5: Run the Final Pipeline

You are now ready to run the complete pipeline.

  1. Source your environment variables: source .env
  2. Run Conduit: conduit run --preview.pipeline-arch-v2
  3. Upload documents: Upload PDFs to your S3 bucket.
note

Note that you have to use the --preview.pipeline-arch-v2 flag when running Conduit. This is because the pipeline uses the split and clone processors, which are only available in the new pipeline architecture.
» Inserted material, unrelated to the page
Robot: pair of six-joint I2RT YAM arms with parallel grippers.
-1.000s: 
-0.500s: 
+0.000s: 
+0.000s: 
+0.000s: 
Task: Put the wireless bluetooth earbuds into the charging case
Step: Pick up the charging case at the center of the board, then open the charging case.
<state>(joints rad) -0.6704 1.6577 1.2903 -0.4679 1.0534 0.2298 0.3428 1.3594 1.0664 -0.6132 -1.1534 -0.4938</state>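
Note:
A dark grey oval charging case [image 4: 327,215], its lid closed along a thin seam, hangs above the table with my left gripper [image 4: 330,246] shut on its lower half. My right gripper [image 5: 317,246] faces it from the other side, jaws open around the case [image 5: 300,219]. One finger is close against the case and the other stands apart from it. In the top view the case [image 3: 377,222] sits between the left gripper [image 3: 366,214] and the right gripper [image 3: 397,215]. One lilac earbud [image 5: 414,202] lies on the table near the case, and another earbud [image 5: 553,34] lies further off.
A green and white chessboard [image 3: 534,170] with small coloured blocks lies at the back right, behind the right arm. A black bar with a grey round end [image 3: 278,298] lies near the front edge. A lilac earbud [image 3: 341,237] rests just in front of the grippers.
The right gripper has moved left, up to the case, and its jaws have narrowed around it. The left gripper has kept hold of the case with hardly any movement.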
As Conduit runs, you will see new rows appearing in your Supabase tables: files, file_items, file_workspaces, and collection_files. Open your Chatbot UI. It will now have access to the documents processed by the pipeline. You can ask it questions and receive answers based on the content of the PDFs, with the system updating in real-time as new documents are added.

Congratulations! You have successfully built a powerful, real-time RAG system with Conduit.